CMHC gave View Court a short 25-year mortgage partly due to their assessment of the age and condition of the building. “They thought we didn’t have long,” says Royce “but these old sturdy buildings have really proven themselves, especially in contrast to all the recent stories of flawed and leaky construction. We’re in good shape.”

 

So View Court is on the leading edge of what will eventually be large numbers of co-ops facing mortgage-free, operating agreement-free budgets. This will present all sorts of options as operating costs drop significantly, but it also presents the end of external subsidies. Will co-ops choose to generate their own subsidies from mortgage savings? Will they reduce housing charges? Will they use the funds to invest in building improvements or to catch up on deferred maintenance?
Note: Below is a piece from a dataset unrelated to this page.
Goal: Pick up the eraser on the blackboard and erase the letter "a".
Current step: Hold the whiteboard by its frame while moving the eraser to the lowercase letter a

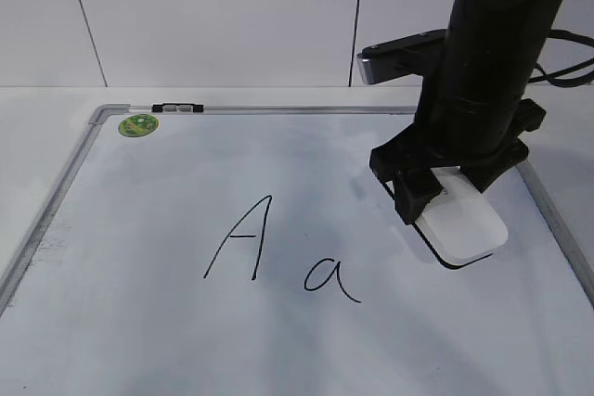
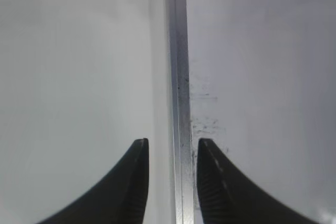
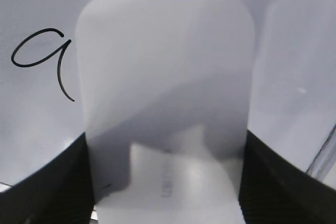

Are there other choices? “The two main options we see are increased affordability and improving the building,” says Royce. “But we have some other progressive ideas floating around as well. We’ve always been a big social justice community so we’re talking about the possibility of dedicating some funds to community and co-op sector initiatives.”

 

Royce, as one of several View Court leaders who seem to have spearheaded the co-op’s current soul searching, has his own shopping list of ideas, one of which is a co-op-funded mortgage guarantee fund to finance new housing co-ops (see his opinion piece in the spring 2005 issue of SCOOP). But he says he doesn’t want to prejudice or dominate an open discussion by members. “We’re really only in the initial stages of seeing what could be done,” says Royce. “We’ve hired a consultant, Jamie Ritchie, to help us discuss our options. He told us, rightly so, that the first thing we had to do was come up with shared values.”

 

Royce says the first meeting left it far from clear what these shared values will be. One couldn’t tell whether members might lean towards creating an internal subsidy system, social justice initiatives, or a new co-op rooftop garden and common room, or some combination of these.

 

What is clear is that the co-op is engaged in a happy conundrum: how to handle a vastly improved financial picture. The first meeting attracted the best attendance in years, and as one veteran member said afterwards: “I sensed the vitality of our community more than I have in the past 20 years.”

 

Royce says he realizes that View Court is one of the first to tackle the post-mortgage frontier, putting it in a precedent setting position. “This is where we learn about creating self-managed housing for the long term. It’s like the exciting time when people were creating BC’s first housing co-ops.” “It seems to me that this is a real challenge and opportunity for CHF BC, to help co-ops tackle the overwhelming range of options, to offer leadership and expertise in an area that will soon present a huge issue.”